Tips LogoThomas Leitner, 28.05.2026 08:48

STEIERMARK/HAMBURG. Vom steirischen Tourismusmodell zum Millionen-Erfolg in Hamburg. Das JUFA Hotel HafenCity begeistert Familien, Einheimische und Gäste gleichermaßen.

Michael Feiertag, Steiermark Geschäftsführer, Susanne Haubenhofer, GF Genussregion Graz, Gerhard Wendl, CEO JUFA Hotels, Bernd Aufderheide, Präsident DEHOGA Hamburg (v. li.) (Foto: JUFA Hotels)

Schon vor der offiziellen Bilanz steht fest: Das JUFA Hotels schreibt in Norddeutschland eine echte Erfolgsgeschichte. Das JUFA Hotel Hamburg HafenCity wird noch heuer die Marke von einer Million Übernachtungen knacken – und das in weniger als acht Jahren. Damit sorgt ein steirisches Tourismuskonzept mitten in einer der härtesten Hotelmärkte Europas für Aufsehen.

Vom steirischen Familienhotel zum Hamburger Erfolgsmodell

Was einst in der Steiermark entwickelt wurde, funktioniert heute auch an der Elbe hervorragend. Das Besondere: Das Hotel versteht sich nicht nur als klassische Unterkunft, sondern als „Open House“. Gäste, Familien aus dem Viertel, Geschäftsreisende und Einheimische treffen dort ganz selbstverständlich aufeinander. Genau dieses offene Konzept macht das Haus in der Hamburger HafenCity so erfolgreich.

Große Spielbereiche, offene Gastronomie und unkomplizierte Gastfreundschaft sorgen dafür, dass sich das Hotel längst zu einem lebendigen Treffpunkt entwickelt hat. Die Stadt Hamburg unterstützte das Projekt von Beginn an und stellte das Grundstück in der HafenCity zur Verfügung – ein entscheidender Schritt für den späteren Erfolg.

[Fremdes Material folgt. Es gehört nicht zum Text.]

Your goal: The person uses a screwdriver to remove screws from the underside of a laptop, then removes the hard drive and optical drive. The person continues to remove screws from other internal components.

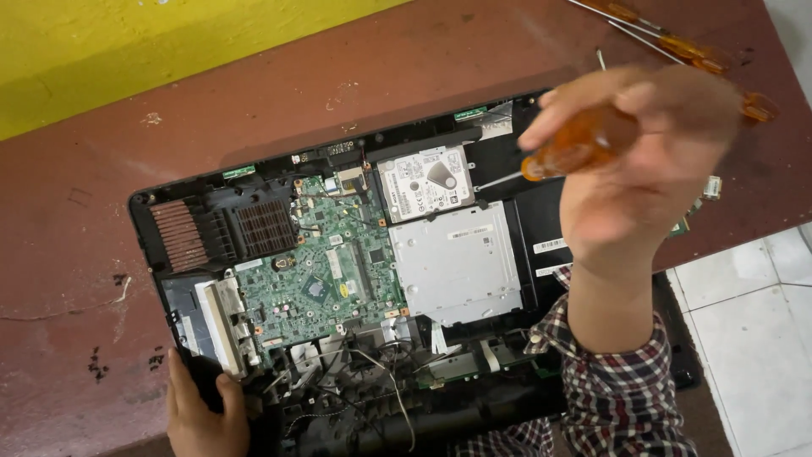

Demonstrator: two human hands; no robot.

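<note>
On a worn reddish-brown table [76, 254] against a yellow wall, an opened laptop [169, 211] is laid out with its green motherboard [326, 267] and hard drive [423, 182] exposed; an amber-handled screwdriver [575, 145] is gripped in the closed fingers of the right hand [643, 161], its tip held beside the drive, while the laptop's near-left corner is clasped by the left hand [201, 410]

A worn, reddish-brown counter [101, 254] with scuffs and chipped spots carries an opened black laptop chassis [507, 228], its green circuit board and silver drives exposed. Near the far right corner lie several amber-handled screwdrivers [685, 49]. Beside the counter shows a white tiled floor [753, 338].
</note>
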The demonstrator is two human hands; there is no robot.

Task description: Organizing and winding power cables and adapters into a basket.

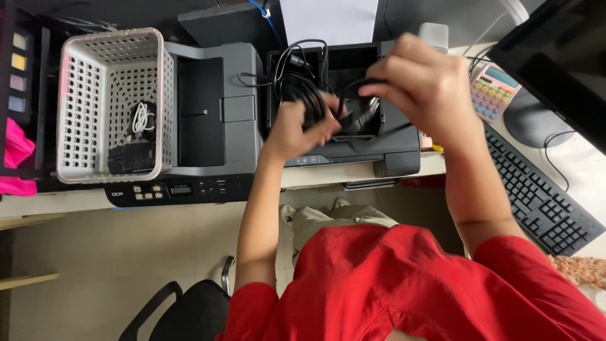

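Red short-sleeved shirt, bare forearms (light trousers below)

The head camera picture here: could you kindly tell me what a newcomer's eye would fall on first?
First, the two hands, left hand and right hand, gripping a tangle of black cables above a dark printer at the centre. Next, the red shirt filling the bottom right. At left, a white perforated basket sits on a grey printer, and a pastel calculator lies at right beside a black keyboard.

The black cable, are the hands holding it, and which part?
Yes. The left hand grips the bunched loops of the black cable, and the right hand pinches a strand of it near the top of the bundle, above the printer.
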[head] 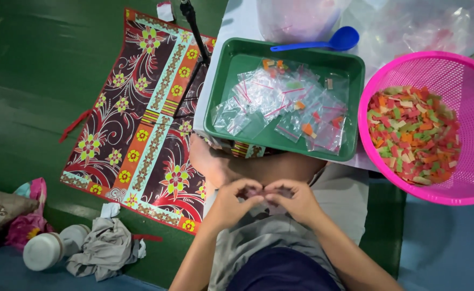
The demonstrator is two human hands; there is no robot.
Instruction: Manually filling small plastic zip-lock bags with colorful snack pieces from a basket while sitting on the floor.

Hamburg liebt die Steiermark – und umgekehrt

Hinter dem Boom steckt aber noch mehr: Die touristische Verbindung zwischen Norddeutschland und Österreich wird immer stärker. Während Hamburg zu den beliebtesten Städtedestinationen der Österreicher zählt, entdecken immer mehr Norddeutsche die Steiermark für sich.

Vor allem die Mischung aus Natur, Kulinarik, Wein, Thermen und entspannter Lebensart zieht Gäste aus dem Norden an. Seit 2020 stiegen die Gästeankünfte aus Norddeutschland in der Steiermark um beeindruckende 65,6 Prozent auf fast 66.000 Ankünfte. Auch die Nächtigungen legten massiv zu und erreichten zuletzt mehr als 272.000 Übernachtungen.

Besonders auffällig: Die norddeutschen Gäste bleiben deutlich länger als viele andere Urlauber. Durchschnittlich verbringen sie mehr als vier Nächte im „Grünen Herz Österreichs“.

Millionen-Erfolg mit klarer Strategie

Für Gerhard Wendl ist der Erfolg ein klares Signal: Leistbare Familienangebote und offene Begegnungsräume seien längst nicht nur gesellschaftlich wertvoll, sondern auch wirtschaftlich hoch erfolgreich.

Auch Michael Feiertag sieht darin einen starken Trend. Gerade Gäste aus Ballungsräumen wie Hamburg würden gezielt nach Authentizität, Natur und echter Gastfreundschaft suchen – genau jene Mischung, mit der die Steiermark derzeit punktet.